Your employees don’t necessarily want to leave. They want to grow.
The problem is a massive visibility gap. One study found that while 54% of employees believe they have better opportunities inside their current company, only 23% have ever successfully made an internal move.
This is a systemic failure, not a loyalty failure. A visible, accessible internal mobility program is the most direct solution to the primary reason your talent walks out the door.
The Hard ROI: Internal Mobility by the Numbers
Investing in your internal talent isn’t just a “nice-to-have.” It delivers a staggering, measurable return on investment that crushes external hiring metrics in every category.
- You’ll Keep People (Nearly) Twice as Long: Employees at companies with high internal mobility stay for an average of 5.4 years. At companies with low mobility, that tenure plummets to just 2.9 years.
- You’ll Cut Hiring Costs Dramatically: Hiring internally is 3 to 5 times cheaper than hiring an external candidate. You save on sourcing, agency fees, and the high cost of external offers (which average $4,700 for just one role).
- You’ll Get New Hires to Productivity 50% Faster: An external hire can take 6 months to get fully up to speed. An internal hire, who already knows the culture, systems, and people, can reach full productivity in as little as 3 months.
- You’ll Fill Roles Faster: Internal recruitment can slash your time-to-fill by up to 20 days, closing productivity gaps while your competitors are still sourcing candidates.
- You’ll Grow Your Revenue (Seriously): This isn’t just about saving money. It’s about making it. Data shows that companies with evolved mobility programs are 2.5x to 3.5x more likely to experience high revenue growth.
Build an Agile, Innovative, and Low-Risk Leadership Team
A static workforce is a brittle one. A mobile workforce, on the other hand, becomes your ultimate competitive advantage.
- It Breaks Down Silos: When people move between departments, they carry insights, relationships, and new ways of thinking with them. This “cross-pollination” of ideas is a direct catalyst for innovation.

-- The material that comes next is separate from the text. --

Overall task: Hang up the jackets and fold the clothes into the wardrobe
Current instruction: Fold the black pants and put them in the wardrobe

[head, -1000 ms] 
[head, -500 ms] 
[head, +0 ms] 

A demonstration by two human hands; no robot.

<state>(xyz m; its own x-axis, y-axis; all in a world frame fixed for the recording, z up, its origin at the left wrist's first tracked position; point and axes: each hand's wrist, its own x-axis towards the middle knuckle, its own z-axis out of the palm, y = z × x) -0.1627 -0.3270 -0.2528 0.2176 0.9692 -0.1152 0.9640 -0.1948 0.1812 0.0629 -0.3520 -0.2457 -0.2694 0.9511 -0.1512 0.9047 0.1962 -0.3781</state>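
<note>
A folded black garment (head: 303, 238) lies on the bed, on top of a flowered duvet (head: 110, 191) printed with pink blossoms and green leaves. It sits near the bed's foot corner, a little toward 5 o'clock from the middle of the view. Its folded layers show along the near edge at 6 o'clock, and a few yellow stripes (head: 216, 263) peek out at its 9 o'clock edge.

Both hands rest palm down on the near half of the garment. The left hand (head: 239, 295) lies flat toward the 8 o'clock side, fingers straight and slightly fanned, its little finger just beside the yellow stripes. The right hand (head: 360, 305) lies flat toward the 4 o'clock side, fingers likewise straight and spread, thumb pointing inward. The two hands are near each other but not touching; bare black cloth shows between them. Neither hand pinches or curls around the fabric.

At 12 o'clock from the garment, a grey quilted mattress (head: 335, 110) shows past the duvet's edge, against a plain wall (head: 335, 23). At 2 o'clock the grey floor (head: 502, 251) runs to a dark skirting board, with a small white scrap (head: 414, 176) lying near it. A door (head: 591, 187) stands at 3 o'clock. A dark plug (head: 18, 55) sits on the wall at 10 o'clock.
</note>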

- It Builds Your Leadership Pipeline: Why gamble on expensive external leaders? Organizations with strong mobility programs fill 75% of their leadership positions from within.
- It’s a Lower-Risk Bet: The data is startling: external hires are 61% more likely to be fired or laid off within their first year than an internal promotion.
How to Start: From “Talent Hoarding” to “Talent Exporting”
Even with executive buy-in, many mobility programs fail at the last hurdle: the line manager.
The single biggest blocker to internal mobility is “talent hoarding.” This is the rational—but destructive—behavior of managers who hide their best people to protect their own team’s short-term performance.
But you can’t blame the manager; you have to blame the system. We punish managers for letting talent go. The solution is to change the incentives.
- Shift from “Jobs” to “Skills”: Adopt a skills-first philosophy. Stop focusing on rigid job titles and start mapping the actual capabilities your employees have. This reveals hidden potential, like a developer with a network security degree who is a perfect fit for a cybersecurity role.
- Invest in an Internal Talent Marketplace (ITM): This is the technology that makes mobility possible. An ITM is an AI-powered platform that acts like an “internal LinkedIn,” matching employees’ skills and aspirations with open roles, short-term “gigs,” and mentorships. It solves the visibility crisis for good.
- Reward “Talent Exporters”: This is the most critical step. Stop rewarding managers only for team retention. Make “developing and exporting talent to the wider enterprise” a core, measured, and rewarded competency in every manager’s performance review.
Your Next Great Hire Already Works for You
The talent you’re spending thousands of dollars and months of time trying to find externally is likely already walking your halls. They are hungry for growth and already understand your business.
It’s time to stop fighting the expensive war for external talent and start building the internal pathways that let your best people grow with you.